Endocrine-Related Cancer (2003) 10 99–107
Adrenal ganglioneuroma in a patient presenting with severe hypertension and diarrhea C A Koch1,2, F M Brouwers1, K Rosenblatt 3, K D Burman 4, M M Davis 4, A O Vortmeyer 5 and K Pacak1 1
Pediatric and Reproductive Endocrinology Branch, National Institute of Child Health and Human Disease, Building 10, Rm 9D42, Bethesda, Maryland 20892, USA 2 Department of Endocrinology and Nephrology, University of Leipzig, Philipp-Rosenthalstr. 27, 04103 Leipzig, Germany 3 Department of Pathology, National Cancer Institute, National Institutes of Health, Building 10, Rm 2N204, Bethesda, Maryland 20892, USA 4 Department of Endocrinology, Washington Hospital Center, 110 Irving Str NW, Washington DC 20010, USA 5 Molecular Pathogenesis Unit, Surgical Neurology Branch, National Institute of Neurological Disorders and Stroke (NINDS), National Institutes of Health, Bethesda, Maryland 20892, USA (Requests for offprints should be addressed to C A Koch; Email:
[email protected])
Abstract Ganglioneuromas (GNs) are neural crest cell-derived tumors and rarely occur in the adrenal gland.
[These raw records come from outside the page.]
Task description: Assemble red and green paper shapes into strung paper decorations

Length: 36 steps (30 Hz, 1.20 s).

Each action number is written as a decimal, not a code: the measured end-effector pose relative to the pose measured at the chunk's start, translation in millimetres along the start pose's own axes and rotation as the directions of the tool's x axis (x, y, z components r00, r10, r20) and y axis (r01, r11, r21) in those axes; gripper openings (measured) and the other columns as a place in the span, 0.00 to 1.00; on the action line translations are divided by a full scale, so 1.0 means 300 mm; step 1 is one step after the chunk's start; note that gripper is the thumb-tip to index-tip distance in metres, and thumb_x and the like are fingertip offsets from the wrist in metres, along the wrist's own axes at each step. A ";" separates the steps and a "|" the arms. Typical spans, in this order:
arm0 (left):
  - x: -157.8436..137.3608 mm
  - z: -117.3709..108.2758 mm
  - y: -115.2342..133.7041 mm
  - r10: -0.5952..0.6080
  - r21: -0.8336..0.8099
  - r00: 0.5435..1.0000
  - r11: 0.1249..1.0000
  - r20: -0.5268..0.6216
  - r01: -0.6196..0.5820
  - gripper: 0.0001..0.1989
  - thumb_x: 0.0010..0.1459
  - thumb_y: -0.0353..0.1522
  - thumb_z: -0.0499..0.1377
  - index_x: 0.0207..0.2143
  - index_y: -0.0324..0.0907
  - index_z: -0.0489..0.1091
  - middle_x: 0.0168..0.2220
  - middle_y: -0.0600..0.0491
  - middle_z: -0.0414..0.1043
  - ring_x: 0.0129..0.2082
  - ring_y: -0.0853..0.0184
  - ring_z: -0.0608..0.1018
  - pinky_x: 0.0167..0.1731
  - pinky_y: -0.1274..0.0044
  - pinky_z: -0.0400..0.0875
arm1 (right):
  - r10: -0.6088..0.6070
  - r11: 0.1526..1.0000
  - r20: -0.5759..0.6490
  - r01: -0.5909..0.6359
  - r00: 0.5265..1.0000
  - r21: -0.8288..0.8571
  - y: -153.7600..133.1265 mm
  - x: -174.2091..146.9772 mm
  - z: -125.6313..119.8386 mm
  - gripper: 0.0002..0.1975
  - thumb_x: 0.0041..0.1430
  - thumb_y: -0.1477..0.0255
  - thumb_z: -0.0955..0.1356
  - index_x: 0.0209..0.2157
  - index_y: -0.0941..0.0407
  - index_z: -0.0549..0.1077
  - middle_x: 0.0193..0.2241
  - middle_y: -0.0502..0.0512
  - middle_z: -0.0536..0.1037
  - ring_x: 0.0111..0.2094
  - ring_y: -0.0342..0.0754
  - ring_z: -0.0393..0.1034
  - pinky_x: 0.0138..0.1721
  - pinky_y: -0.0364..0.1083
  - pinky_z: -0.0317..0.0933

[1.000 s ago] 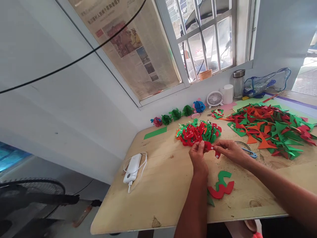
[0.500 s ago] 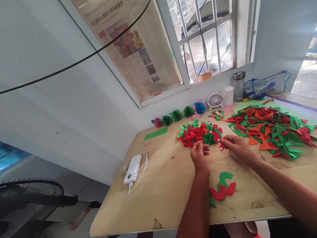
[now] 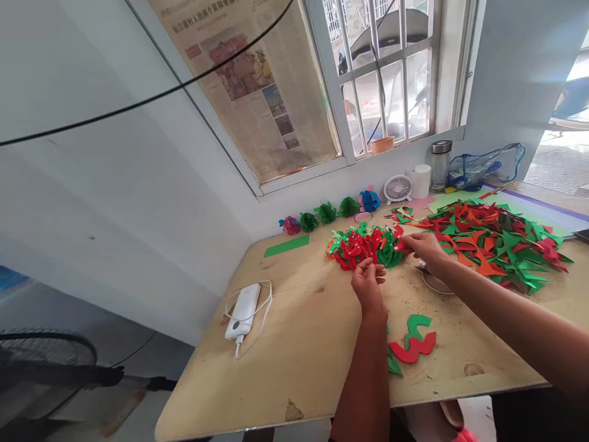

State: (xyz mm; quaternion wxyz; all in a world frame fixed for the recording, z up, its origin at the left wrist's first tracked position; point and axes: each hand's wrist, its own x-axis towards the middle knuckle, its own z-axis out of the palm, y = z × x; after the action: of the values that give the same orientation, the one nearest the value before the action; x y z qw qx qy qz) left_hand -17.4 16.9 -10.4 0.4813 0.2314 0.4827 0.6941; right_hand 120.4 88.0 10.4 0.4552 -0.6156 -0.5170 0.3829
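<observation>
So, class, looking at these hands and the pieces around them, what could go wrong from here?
1. The right hand appears to pinch a red piece at the edge of the piled red and green pieces; a nudge there might scatter them.
2. The green scrap lies beside the left forearm, which could sweep it away.
3. The right forearm might drag offcuts from the larger heap.

The right hand point(image 3: 427, 252) holds a small red piece point(image 3: 402, 247) at the edge of the red-and-green heap point(image 3: 359, 247). The left hand point(image 3: 367, 283), fingers curled, is near this heap, above the wooden table point(image 3: 299, 344).
</observation>
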 end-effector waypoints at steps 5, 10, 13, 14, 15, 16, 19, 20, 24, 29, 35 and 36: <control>0.013 -0.009 0.014 -0.009 -0.010 1.000 1.000 -0.002 0.009 0.14 0.44 0.33 0.59 0.35 0.36 0.69 0.24 0.50 0.75 0.20 0.72 0.74 0.21 0.81 0.63 | -0.076 0.987 0.027 0.079 0.997 -0.139 0.015 0.013 -0.008 0.11 0.45 0.64 0.69 0.20 0.58 0.76 0.16 0.52 0.75 0.22 0.46 0.70 0.22 0.41 0.57; 0.010 -0.009 0.025 0.002 -0.007 1.000 1.000 0.008 -0.002 0.14 0.43 0.32 0.59 0.35 0.36 0.69 0.24 0.50 0.75 0.21 0.72 0.74 0.22 0.81 0.63 | -0.135 0.957 -0.016 0.126 0.991 -0.260 0.069 -0.041 -0.174 0.09 0.45 0.67 0.67 0.25 0.56 0.78 0.23 0.52 0.79 0.29 0.48 0.72 0.28 0.43 0.59; 0.004 -0.008 0.025 0.017 0.011 1.000 1.000 0.013 -0.017 0.14 0.43 0.32 0.59 0.34 0.36 0.70 0.25 0.50 0.75 0.22 0.71 0.75 0.22 0.81 0.63 | -0.207 0.873 -0.010 0.180 0.978 -0.452 0.110 -0.081 -0.265 0.10 0.46 0.65 0.66 0.26 0.54 0.78 0.24 0.52 0.79 0.28 0.48 0.71 0.27 0.43 0.58; 0.003 -0.008 0.024 0.017 0.018 1.000 1.000 0.017 -0.017 0.14 0.43 0.32 0.59 0.34 0.36 0.70 0.24 0.50 0.75 0.22 0.71 0.75 0.22 0.81 0.63 | -0.226 0.841 0.004 0.197 0.974 -0.504 0.123 -0.092 -0.285 0.11 0.46 0.65 0.66 0.26 0.53 0.78 0.24 0.51 0.79 0.27 0.48 0.71 0.27 0.43 0.58; 0.002 -0.008 0.023 0.015 0.025 1.000 1.000 0.021 -0.015 0.14 0.43 0.32 0.59 0.34 0.36 0.70 0.24 0.50 0.75 0.22 0.72 0.75 0.22 0.81 0.63 | -0.244 0.812 0.029 0.221 0.969 -0.540 0.134 -0.101 -0.298 0.11 0.47 0.65 0.65 0.27 0.53 0.78 0.25 0.51 0.79 0.27 0.47 0.71 0.27 0.43 0.58; 0.001 -0.009 0.021 0.012 0.032 1.000 0.999 0.024 -0.013 0.14 0.43 0.32 0.59 0.34 0.36 0.70 0.24 0.51 0.75 0.22 0.72 0.75 0.22 0.81 0.63 | -0.258 0.787 0.055 0.243 0.965 -0.567 0.142 -0.107 -0.306 0.11 0.47 0.65 0.65 0.27 0.52 0.78 0.25 0.51 0.80 0.27 0.47 0.71 0.27 0.42 0.58; 0.003 -0.011 0.015 0.006 0.050 0.999 0.999 0.032 -0.008 0.14 0.43 0.32 0.59 0.34 0.36 0.70 0.24 0.50 0.75 0.21 0.72 0.75 0.22 0.81 0.63 | -0.273 0.719 0.119 0.285 0.955 -0.634 0.149 -0.111 -0.307 0.10 0.50 0.66 0.64 0.28 0.51 0.78 0.27 0.51 0.80 0.29 0.47 0.72 0.27 0.42 0.58; 0.004 -0.012 0.014 0.005 0.054 0.999 0.999 0.034 -0.007 0.14 0.43 0.33 0.60 0.34 0.36 0.70 0.25 0.50 0.75 0.21 0.72 0.75 0.23 0.81 0.63 | -0.270 0.698 0.137 0.292 0.953 -0.654 0.145 -0.107 -0.302 0.10 0.50 0.66 0.64 0.29 0.51 0.78 0.27 0.51 0.80 0.29 0.47 0.72 0.27 0.42 0.58; 0.006 -0.013 0.011 -0.007 0.059 0.999 0.998 0.039 0.004 0.14 0.43 0.32 0.60 0.34 0.36 0.70 0.25 0.49 0.76 0.21 0.72 0.75 0.23 0.81 0.63 | -0.196 0.593 0.253 0.320 0.947 -0.739 0.122 -0.084 -0.276 0.12 0.53 0.67 0.63 0.35 0.51 0.77 0.32 0.51 0.80 0.33 0.47 0.72 0.27 0.42 0.56; -0.001 -0.008 0.018 -0.032 0.063 0.998 0.998 0.058 0.028 0.13 0.43 0.31 0.60 0.34 0.36 0.71 0.24 0.50 0.75 0.21 0.72 0.74 0.23 0.81 0.64 | -0.114 0.506 0.341 0.350 0.933 -0.788 0.110 -0.062 -0.250 0.13 0.54 0.69 0.61 0.38 0.51 0.76 0.35 0.53 0.79 0.35 0.49 0.71 0.25 0.42 0.52; -0.010 -0.005 0.028 -0.044 0.073 0.995 0.997 0.084 0.038 0.12 0.43 0.31 0.60 0.33 0.37 0.71 0.25 0.50 0.76 0.21 0.72 0.74 0.23 0.81 0.64 | -0.066 0.456 0.364 0.352 0.929 -0.817 0.089 -0.060 -0.242 0.13 0.54 0.70 0.60 0.36 0.52 0.76 0.35 0.55 0.79 0.34 0.50 0.71 0.24 0.42 0.50; -0.010 -0.006 0.029 -0.045 0.073 0.996 0.997 0.083 0.039 0.12 0.43 0.32 0.60 0.33 0.37 0.71 0.25 0.50 0.76 0.22 0.72 0.74 0.24 0.81 0.64 | -0.057 0.447 0.357 0.344 0.932 -0.826 0.084 -0.060 -0.241 0.13 0.54 0.70 0.60 0.35 0.53 0.76 0.35 0.56 0.79 0.33 0.50 0.71 0.24 0.42 0.49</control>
State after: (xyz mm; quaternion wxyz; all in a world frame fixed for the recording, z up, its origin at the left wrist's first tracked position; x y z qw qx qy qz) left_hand -21.4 12.7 -2.9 0.5073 0.2674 0.4911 0.6557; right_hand 192.8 57.1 7.6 0.0401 -0.6342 -0.7671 0.0882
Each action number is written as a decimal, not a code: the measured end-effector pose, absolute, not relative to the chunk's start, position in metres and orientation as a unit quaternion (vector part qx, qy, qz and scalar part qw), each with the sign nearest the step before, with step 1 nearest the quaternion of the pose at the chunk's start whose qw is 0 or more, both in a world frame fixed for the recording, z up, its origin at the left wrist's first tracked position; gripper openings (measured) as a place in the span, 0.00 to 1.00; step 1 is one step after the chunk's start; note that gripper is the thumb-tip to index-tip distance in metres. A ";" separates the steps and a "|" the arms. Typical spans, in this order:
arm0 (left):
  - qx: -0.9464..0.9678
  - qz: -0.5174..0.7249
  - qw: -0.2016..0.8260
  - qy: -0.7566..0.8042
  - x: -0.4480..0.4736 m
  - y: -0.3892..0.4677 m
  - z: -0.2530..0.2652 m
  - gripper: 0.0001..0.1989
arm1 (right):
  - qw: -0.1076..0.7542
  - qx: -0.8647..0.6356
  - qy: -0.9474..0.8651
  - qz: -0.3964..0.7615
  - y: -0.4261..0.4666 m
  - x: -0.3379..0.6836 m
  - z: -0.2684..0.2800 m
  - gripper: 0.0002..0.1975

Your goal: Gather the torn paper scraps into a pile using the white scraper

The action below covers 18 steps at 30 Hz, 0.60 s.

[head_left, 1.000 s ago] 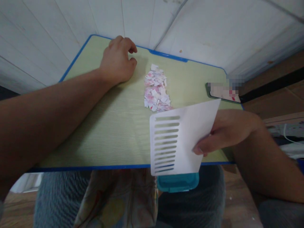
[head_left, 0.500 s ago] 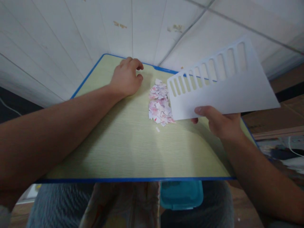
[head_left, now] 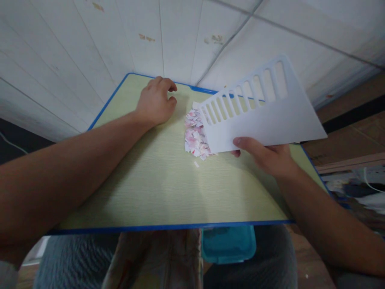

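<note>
A pile of small white and pink paper scraps (head_left: pixel 195 138) lies mid-table, with one loose scrap just in front of it. My right hand (head_left: pixel 261 154) grips the lower edge of a white slotted sheet (head_left: pixel 255 124), thumb on top and fingers mostly hidden beneath. The sheet is tilted, its narrow left end over the right side of the pile. To the left of the scraps, my left hand (head_left: pixel 158 100) rests on the table with nothing in it, fingers bent and the thumb apart from the index finger.
The pale yellow-green table (head_left: pixel 150 192) has a blue edge and stands against a white panelled wall (head_left: pixel 177 40). A cable (head_left: pixel 222 48) runs down that wall. Below the front edge are a teal plastic container (head_left: pixel 228 245) and a fabric piece (head_left: pixel 156 257) by my legs.
My right hand has brought the slotted sheet leftward, so its end covers more of the scraps. My left hand keeps its place on the table. The view has shifted slightly.
</note>
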<state>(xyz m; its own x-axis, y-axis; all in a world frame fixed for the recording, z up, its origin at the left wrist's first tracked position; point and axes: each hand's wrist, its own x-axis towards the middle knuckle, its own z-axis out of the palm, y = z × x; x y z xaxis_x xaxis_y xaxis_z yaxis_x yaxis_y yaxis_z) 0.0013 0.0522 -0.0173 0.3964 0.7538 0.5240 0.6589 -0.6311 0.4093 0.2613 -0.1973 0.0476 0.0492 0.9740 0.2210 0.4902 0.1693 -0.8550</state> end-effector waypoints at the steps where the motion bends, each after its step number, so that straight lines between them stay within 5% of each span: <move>1: 0.833 0.351 0.066 0.422 0.001 0.053 -0.018 0.20 | 0.425 -0.579 -0.634 0.287 -0.199 0.259 0.048 0.19; 11: 0.823 0.345 0.129 0.432 0.000 0.045 -0.009 0.29 | 0.378 -0.561 -0.652 0.341 -0.202 0.248 0.047 0.18; 18: 0.828 0.326 0.113 0.443 0.002 0.047 -0.011 0.31 | 0.427 -0.537 -0.642 0.342 -0.203 0.249 0.055 0.18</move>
<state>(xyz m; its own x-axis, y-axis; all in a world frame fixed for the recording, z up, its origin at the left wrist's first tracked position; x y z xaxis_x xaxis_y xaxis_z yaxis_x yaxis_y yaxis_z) 0.0019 0.0467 -0.0107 0.3962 0.8063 0.4392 0.6594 -0.5827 0.4750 0.2488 -0.2028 0.0549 -0.0596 0.9817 0.1811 0.3971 0.1897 -0.8979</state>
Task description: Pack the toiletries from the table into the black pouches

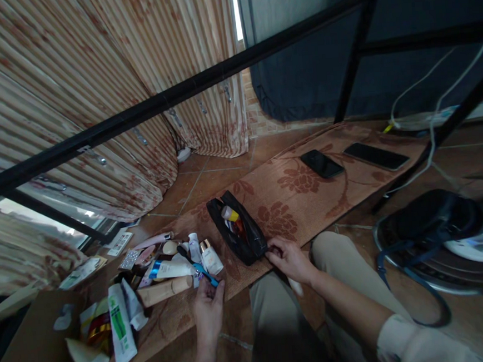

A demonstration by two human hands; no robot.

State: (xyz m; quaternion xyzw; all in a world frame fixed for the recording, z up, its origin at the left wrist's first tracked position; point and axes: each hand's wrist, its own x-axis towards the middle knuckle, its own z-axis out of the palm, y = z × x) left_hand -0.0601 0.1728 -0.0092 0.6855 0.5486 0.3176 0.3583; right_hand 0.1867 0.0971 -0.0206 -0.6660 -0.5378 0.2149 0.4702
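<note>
My left hand (208, 306) pinches the near end of a slim blue-and-black tool (205, 273), perhaps a brush, which lies over several cosmetics. My right hand (289, 260) has its fingertips closed on the near end of a black zip pouch (251, 230). The pouch gapes along its top, and a small bottle with a yellow band (229, 214) shows inside with other items. Right by my left hand are a gold-capped bottle (210, 257), a small white tube (193, 246), a blue-and-white tube (171, 269) and a beige tube (165, 290).
Two phones, one smaller (322, 163) and one larger (376, 156), lie on the flowered cloth (301, 193). A green-and-white tube (121, 327) and a cardboard box (36, 331) are at left. A black metal bar (184, 96) crosses behind. A dark strapped bag (432, 216) stands at right.
</note>
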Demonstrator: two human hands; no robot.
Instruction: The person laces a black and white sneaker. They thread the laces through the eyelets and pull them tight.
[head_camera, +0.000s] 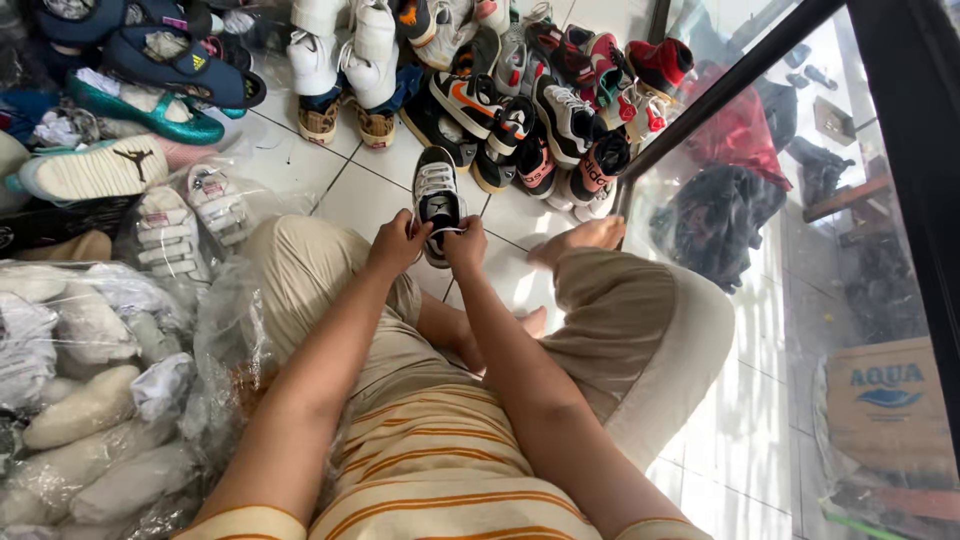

There are presently no markers that can reliably distinguish benign and malignant neuroendocrine tumors. Here we describe a 63-year-old woman who developed sudden chest pain and hypertension combined with increased stool frequency. An incidental adrenal mass 5 cm in size with a bright signal on T2-weighted magnetic resonance imaging was discovered. Biochemical evaluation and 131 I-metaiodobenzylguanidine (MIBG) scintigraphy were negative. Histopathological examination revealed a mature adrenal GN. Neuroblastoma, the immature form of a GN, is known for deletions on chromosomal locus 1p36, and adrenal tumors frequently show allele loss on 17p. To further elucidate the histo- and pathogenesis of adrenal GN, we performed loss of heterozygosity studies on chromosomal loci 1p34–36 and 17p13 (the p53 gene locus) after careful microdissection of tumor and normal tissue. We did not detect allelic losses at these loci with the informative polymorphic markers used, suggesting that these loci are not involved in tumorigenesis. In addition, immunohistochemical investigation of the GN was positive for vasoactive intestinal peptide, a hormone commonly expressed in ganglion cells. We suggest that in our patient with an adrenal GN, the combination of biochemical, scintigraphic, molecular, immunohistochemical, and histopathological findings are all consistent with the benign morphology of this tumor. Endocrine-Related Cancer (2003) 10 99–107
Introduction Ganglioneuroma (GN) originates from cells of the neural crest that include the sympathetic ganglia and the adrenal medulla. Therefore it is related to pheochromocytoma and neuroblastoma. The majority of GNs are thoracic; adrenal GNs are rare. At present, there are no markers that can reliably distinguish benign and malignant neuroendocrine tumors such as pheochromocytomas and neuroblastomas, although efforts in this direction have been made on the histological, immunohistochemical, biochemical, and molecular levels (Clarke et al. 1998, Brodeur et al. 2000, Koch et al. 2002a). Such a distinction is clinically important, because
malignant neuroblastoma or pheochromocytoma may be lethal. Timely diagnosis may lead to better therapeutic outcomes. We here describe a patient with an adrenal GN that has been incidentally discovered, and we discuss aspects of pathogenesis, diagnosis, and the value of potential prognostic markers for this rare tumor type.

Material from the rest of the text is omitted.